## TO DO
Your copy should hold only the lines from the one with "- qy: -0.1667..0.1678" to the one with "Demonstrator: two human", both included, each exactly as it stands below, with no pictures.
Segment Start: EXERCISE INPUT
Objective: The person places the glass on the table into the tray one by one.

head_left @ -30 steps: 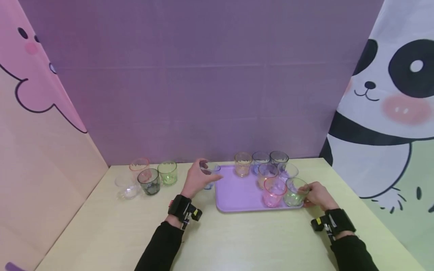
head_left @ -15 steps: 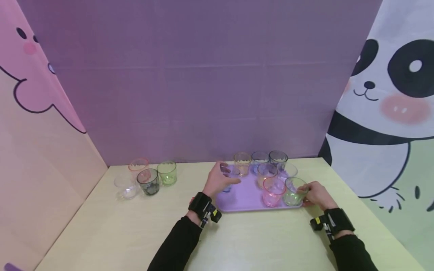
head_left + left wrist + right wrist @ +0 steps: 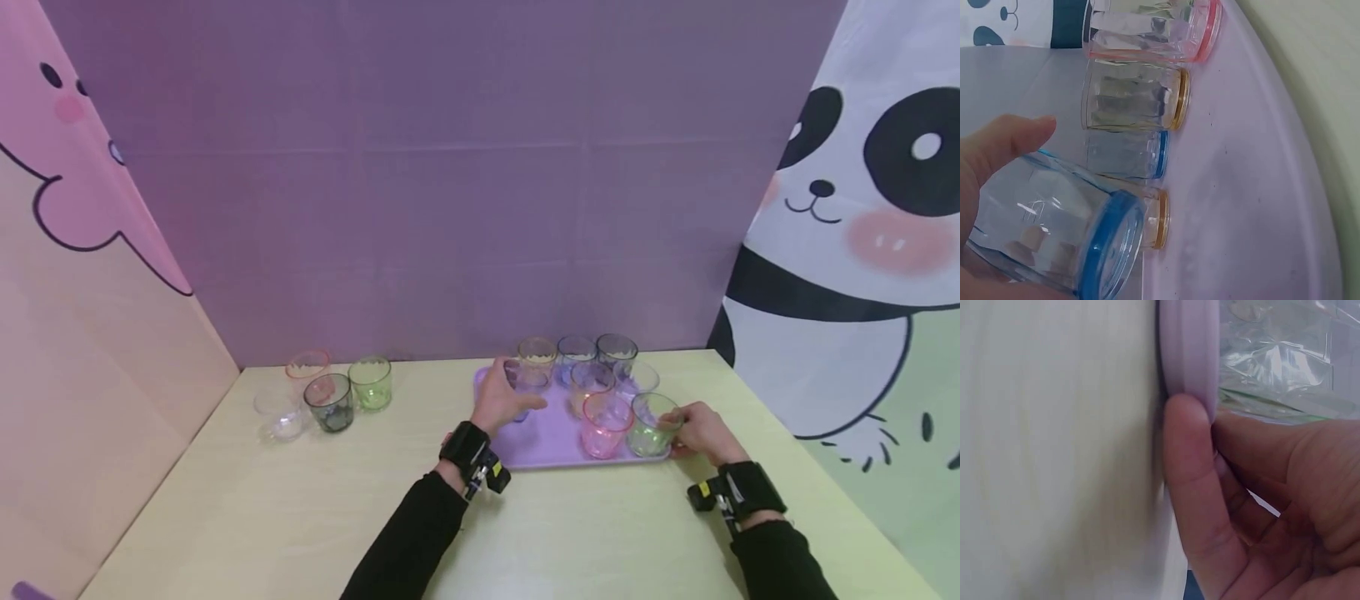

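Observation:
My left hand [image 3: 501, 402] grips a blue-tinted glass [image 3: 525, 382] over the left part of the lilac tray [image 3: 551, 437]. The left wrist view shows the blue glass [image 3: 1060, 234] in my fingers, its base close to the tray floor [image 3: 1241, 187]; whether it touches I cannot tell. Several glasses stand on the tray, among them a pink one [image 3: 604, 425] and a green one [image 3: 651, 425] in front. My right hand [image 3: 701, 433] holds the tray's right front corner. In the right wrist view its thumb [image 3: 1191, 481] presses against the tray rim [image 3: 1188, 350] beside the green glass [image 3: 1279, 356].
Left on the pale yellow table [image 3: 300, 517] stand a clear glass [image 3: 277, 414], a pink-rimmed glass [image 3: 309, 371], a dark grey glass [image 3: 328, 402] and a green glass [image 3: 371, 382]. A purple wall [image 3: 450, 208] closes the back; printed panels stand at both sides.
My left hand has carried the blue glass rightward, from beside the tray's left edge to over the tray. The right hand has stayed on the tray's corner.

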`<state>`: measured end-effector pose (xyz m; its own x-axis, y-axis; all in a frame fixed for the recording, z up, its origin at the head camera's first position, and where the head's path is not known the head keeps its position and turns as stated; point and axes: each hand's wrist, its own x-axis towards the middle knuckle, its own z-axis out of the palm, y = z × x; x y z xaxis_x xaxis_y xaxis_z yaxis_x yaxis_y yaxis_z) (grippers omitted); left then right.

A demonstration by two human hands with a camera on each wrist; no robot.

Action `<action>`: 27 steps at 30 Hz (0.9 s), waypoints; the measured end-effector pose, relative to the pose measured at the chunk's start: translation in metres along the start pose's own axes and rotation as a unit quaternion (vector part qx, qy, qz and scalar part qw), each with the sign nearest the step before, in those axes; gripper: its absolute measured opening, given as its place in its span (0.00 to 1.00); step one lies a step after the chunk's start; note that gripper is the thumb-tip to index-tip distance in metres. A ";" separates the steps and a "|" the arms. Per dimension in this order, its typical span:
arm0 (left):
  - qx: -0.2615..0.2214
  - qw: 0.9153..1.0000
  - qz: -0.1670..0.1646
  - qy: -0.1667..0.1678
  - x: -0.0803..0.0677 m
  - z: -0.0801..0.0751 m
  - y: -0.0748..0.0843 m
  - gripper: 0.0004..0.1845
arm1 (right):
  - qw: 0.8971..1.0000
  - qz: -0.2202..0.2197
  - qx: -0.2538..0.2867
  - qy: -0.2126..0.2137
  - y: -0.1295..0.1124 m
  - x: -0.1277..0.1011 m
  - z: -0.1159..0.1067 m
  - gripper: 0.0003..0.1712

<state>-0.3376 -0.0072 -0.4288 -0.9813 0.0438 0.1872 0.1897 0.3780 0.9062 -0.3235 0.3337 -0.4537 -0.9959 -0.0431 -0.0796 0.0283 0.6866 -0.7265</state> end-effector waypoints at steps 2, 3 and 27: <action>0.009 1.000 -0.006 -0.001 0.001 0.005 0.000 0.47 | 1.000 0.000 0.002 0.000 0.001 -0.001 0.000 0.25; 0.016 1.000 -0.012 -0.001 0.001 0.007 0.000 0.48 | 1.000 0.000 0.004 -0.001 0.001 -0.001 0.000 0.25; 0.018 0.998 -0.052 -0.024 0.005 0.033 -0.006 0.50 | 1.000 0.009 0.009 0.012 -0.001 -0.004 0.003 0.22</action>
<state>-0.3444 0.0215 -0.4457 -0.9961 0.0475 0.0741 0.0872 0.4149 0.9057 -0.3193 0.3313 -0.4543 -0.9970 -0.0133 -0.0757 0.0469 0.6744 -0.7369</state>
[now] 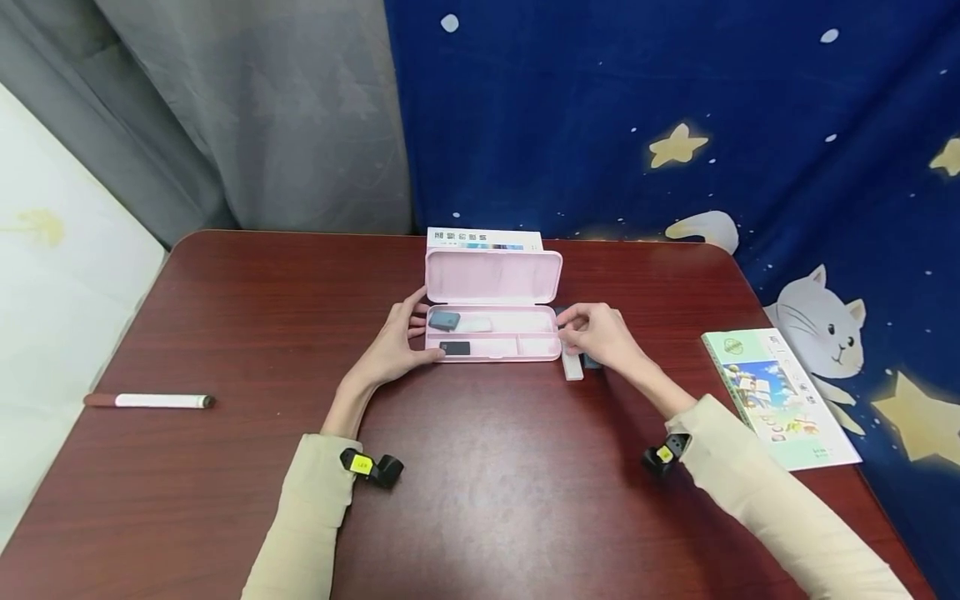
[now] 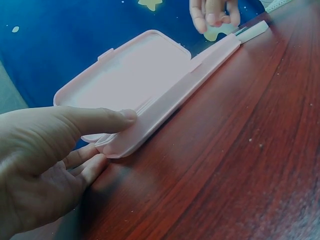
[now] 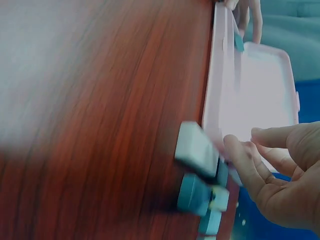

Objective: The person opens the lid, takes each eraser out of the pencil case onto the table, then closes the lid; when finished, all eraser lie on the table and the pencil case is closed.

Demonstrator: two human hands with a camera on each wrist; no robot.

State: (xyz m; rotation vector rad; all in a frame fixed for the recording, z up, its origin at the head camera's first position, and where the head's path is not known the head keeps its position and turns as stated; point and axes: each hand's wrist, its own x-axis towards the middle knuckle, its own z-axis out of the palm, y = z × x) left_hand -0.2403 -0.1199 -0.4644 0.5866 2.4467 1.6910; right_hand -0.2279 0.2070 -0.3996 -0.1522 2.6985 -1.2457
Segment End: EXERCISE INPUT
## TASK RESPONSE
  - qy: -0.1667..0.1678
  - x: -0.0803..0.0677 m
  - z: -0.0801..0.0751 m
  - y: -0.0748..0.0843 m
  - gripper: 0.0004..0.1845
arm1 (right):
  - qw: 0.8971..1.0000
  - qz: -0.2202..0.2197
  - qx: -0.2538..0.2867
  - qy: -0.2126..0.2137
  - y: -0.1295..0.1124 m
  - x: -0.1277..0.1011 m
  - z: -0.1159..0.1067 m
  - gripper: 0.0003..0.1712

<state>-0.3376 -0.0072 -0.4288 -0.9813 0.0438 0.1872 0.1897 0.3780 0.9062 -0.3235 0.3337 -0.4537 -0.9959 -0.0431 -0.0796 0.0283 0.6866 -0.7265</state> end-effector waypoints at steps 2, 3 and 27: <action>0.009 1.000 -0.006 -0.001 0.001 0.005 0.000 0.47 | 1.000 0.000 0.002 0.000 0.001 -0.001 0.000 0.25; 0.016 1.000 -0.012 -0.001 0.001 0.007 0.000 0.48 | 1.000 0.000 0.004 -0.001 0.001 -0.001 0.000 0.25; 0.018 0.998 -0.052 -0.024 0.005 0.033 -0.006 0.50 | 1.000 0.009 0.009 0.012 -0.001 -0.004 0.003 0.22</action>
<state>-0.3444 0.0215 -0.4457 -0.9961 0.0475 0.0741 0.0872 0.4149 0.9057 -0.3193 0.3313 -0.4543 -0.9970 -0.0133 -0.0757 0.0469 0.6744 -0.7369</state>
[now] 
[now] 
[now] 

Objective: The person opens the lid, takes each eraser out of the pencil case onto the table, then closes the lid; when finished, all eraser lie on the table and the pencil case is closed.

Demonstrator: two human hands with a camera on each wrist; no robot.

The requested output is complete.